__PROBLEM DESCRIPTION__: The answer is a stretch of the material below, returned exactly: the line containing "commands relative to", the line containing "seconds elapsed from", and all lines between.

[[ THE DATA open ]]

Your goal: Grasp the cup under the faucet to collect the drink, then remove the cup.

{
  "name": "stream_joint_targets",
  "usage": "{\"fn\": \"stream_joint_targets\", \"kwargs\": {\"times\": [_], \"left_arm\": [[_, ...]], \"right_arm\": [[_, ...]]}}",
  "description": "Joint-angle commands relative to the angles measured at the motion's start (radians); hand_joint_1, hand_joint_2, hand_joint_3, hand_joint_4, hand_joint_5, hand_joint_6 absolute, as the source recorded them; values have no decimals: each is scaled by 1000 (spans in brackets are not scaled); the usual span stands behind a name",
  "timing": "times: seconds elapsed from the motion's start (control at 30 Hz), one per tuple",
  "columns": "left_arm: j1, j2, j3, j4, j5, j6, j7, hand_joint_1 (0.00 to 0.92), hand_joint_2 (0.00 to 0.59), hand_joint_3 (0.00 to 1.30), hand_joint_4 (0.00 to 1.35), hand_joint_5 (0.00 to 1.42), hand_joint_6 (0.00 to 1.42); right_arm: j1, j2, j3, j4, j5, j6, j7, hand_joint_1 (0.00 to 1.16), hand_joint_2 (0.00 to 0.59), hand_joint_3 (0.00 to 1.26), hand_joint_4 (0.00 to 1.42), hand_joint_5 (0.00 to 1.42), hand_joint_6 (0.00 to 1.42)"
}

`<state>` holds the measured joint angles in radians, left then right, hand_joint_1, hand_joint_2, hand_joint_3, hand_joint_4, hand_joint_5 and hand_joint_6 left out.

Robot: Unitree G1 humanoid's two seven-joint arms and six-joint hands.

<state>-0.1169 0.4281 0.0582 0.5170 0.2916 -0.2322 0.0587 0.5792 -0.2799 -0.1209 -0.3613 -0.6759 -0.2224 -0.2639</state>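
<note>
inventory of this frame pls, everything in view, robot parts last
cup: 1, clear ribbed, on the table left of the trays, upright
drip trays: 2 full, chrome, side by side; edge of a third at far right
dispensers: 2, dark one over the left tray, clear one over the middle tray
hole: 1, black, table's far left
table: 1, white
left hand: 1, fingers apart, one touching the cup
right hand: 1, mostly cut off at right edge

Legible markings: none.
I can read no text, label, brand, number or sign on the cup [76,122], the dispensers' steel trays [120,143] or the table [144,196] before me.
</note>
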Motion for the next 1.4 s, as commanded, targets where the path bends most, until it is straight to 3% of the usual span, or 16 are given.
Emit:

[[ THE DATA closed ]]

__YOUR SOLUTION__:
  "description": "Joint-angle commands relative to the angles measured at the motion's start (radians); hand_joint_1, hand_joint_2, hand_joint_3, hand_joint_4, hand_joint_5, hand_joint_6 absolute, as the source recorded them; values have no decimals: each is scaled by 1000 (spans in brackets are not scaled); the usual span stands behind a name",
  "timing": "times: seconds elapsed from the motion's start (control at 30 Hz), one per tuple",

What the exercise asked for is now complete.